At the moment the urn was installed in the pyre, heavy rainfall descended on the streets which had stayed dry throughout the processions.
The symbolic royal cremation took place later at 4.30pm following the arrival of Their Majesties the King and Queen. It was attended by members of the royal family, the diplomatic corps, courtiers and high-ranking members of the government and the armed forces.
Fifty senior monks conducted prayers in the Song Dhamma Pavilion, west of the phra meru.
Their Majesties the King and Queen then ascended the phra meru to preside over the symbolic royal cremation against the sound of a 21-gun salute.
They placed sandalwood flowers under the royal urn, which was installed on a stand decorated with flowers and intricately carved kluay tanee banana tree stalks by master craftsmen from Phetchaburi province.
The royal cremation proper took place at 10pm, again presided over by Their Majesties the King and Queen.
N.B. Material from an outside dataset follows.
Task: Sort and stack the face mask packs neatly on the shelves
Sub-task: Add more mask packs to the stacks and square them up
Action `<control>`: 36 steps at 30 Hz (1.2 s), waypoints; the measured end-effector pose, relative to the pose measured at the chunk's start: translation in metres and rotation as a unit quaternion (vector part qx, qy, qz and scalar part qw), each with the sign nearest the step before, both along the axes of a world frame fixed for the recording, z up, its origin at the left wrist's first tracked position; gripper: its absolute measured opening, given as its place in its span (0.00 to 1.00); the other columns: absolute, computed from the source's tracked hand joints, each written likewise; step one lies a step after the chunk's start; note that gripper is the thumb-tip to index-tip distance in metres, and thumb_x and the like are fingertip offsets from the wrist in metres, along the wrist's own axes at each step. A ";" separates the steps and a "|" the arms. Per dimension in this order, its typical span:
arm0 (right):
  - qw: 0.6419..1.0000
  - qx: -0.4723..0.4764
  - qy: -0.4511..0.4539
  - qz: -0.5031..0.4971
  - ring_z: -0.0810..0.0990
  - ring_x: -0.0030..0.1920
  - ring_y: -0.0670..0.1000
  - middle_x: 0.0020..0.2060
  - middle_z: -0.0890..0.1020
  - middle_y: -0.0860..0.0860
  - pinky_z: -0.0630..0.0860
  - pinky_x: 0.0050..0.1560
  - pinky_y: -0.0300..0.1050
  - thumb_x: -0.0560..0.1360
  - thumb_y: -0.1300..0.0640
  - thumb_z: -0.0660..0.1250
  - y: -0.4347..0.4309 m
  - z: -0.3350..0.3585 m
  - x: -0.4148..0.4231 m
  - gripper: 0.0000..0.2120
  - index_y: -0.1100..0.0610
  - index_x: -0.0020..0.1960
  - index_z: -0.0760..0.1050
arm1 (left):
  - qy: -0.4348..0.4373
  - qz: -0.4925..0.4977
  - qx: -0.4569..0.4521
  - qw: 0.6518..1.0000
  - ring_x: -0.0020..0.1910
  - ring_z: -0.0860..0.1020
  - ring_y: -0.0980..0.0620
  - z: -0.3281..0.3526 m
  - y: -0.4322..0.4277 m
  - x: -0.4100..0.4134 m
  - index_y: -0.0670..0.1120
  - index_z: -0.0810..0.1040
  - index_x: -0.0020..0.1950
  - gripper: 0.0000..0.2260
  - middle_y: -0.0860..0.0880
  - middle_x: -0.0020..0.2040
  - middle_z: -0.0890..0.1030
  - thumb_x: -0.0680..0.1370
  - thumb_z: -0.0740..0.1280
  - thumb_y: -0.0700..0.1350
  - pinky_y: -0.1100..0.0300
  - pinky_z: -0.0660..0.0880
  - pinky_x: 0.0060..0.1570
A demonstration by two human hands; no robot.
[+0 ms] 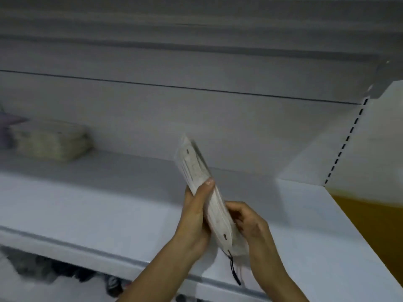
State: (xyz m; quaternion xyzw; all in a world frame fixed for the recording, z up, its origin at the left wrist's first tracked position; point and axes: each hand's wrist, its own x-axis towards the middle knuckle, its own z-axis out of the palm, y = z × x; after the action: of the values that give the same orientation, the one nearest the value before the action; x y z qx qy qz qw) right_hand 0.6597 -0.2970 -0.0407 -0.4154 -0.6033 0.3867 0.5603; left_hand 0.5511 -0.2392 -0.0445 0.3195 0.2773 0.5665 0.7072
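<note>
Face mask packs (197,177) in left hand (195,216) and right hand (250,225) grip.

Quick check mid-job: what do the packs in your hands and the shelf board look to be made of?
Bundle of mask packs: looks like clear glossy plastic film over pale contents, going by the sheen and punched hang slots; blur leaves this open. Both the left hand and right hand hold it on edge. Shelf: seems white painted metal, smooth with a faint sheen and a rolled front lip.

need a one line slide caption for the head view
Both hands, left hand and right hand, grip a bundle of face mask packs on edge above a white shelf beside a stack.
</note>
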 end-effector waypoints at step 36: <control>0.882 -0.178 0.007 0.435 0.85 0.49 0.53 0.48 0.86 0.52 0.81 0.46 0.47 0.78 0.64 0.62 -0.074 0.008 -0.223 0.13 0.53 0.58 0.78 | 0.144 0.390 -0.059 0.907 0.53 0.82 0.38 0.022 -0.212 -0.246 0.41 0.78 0.61 0.25 0.38 0.54 0.83 0.69 0.74 0.52 0.43 0.80 0.52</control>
State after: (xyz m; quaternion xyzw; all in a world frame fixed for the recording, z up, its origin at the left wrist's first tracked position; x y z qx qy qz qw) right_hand 0.4367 -0.3710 -0.0324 -0.2011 -0.6402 0.6957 0.2564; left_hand 0.3055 -0.4516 -0.0226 0.2220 0.5116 0.7276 0.3994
Following the tradition of old, a Ramayana masked dance performance took place during the cremation, telling the story of Nang Loy, which was penned by King Vajiravudh. More than 50 dancers from the Fine Arts Department took part in the performance, which lasted almost two hours.
Dance and music performances stretched through the night at three public stages around Sanam Luang.
The grand spectacle of the cremation ceremony was eight months in the making under the responsibility of the Fine Arts Department and Religious Affairs Department with a budget of 218.1 million baht.
The farewell to Princess Bejaratana followed in the proud tradition of past royal funerals.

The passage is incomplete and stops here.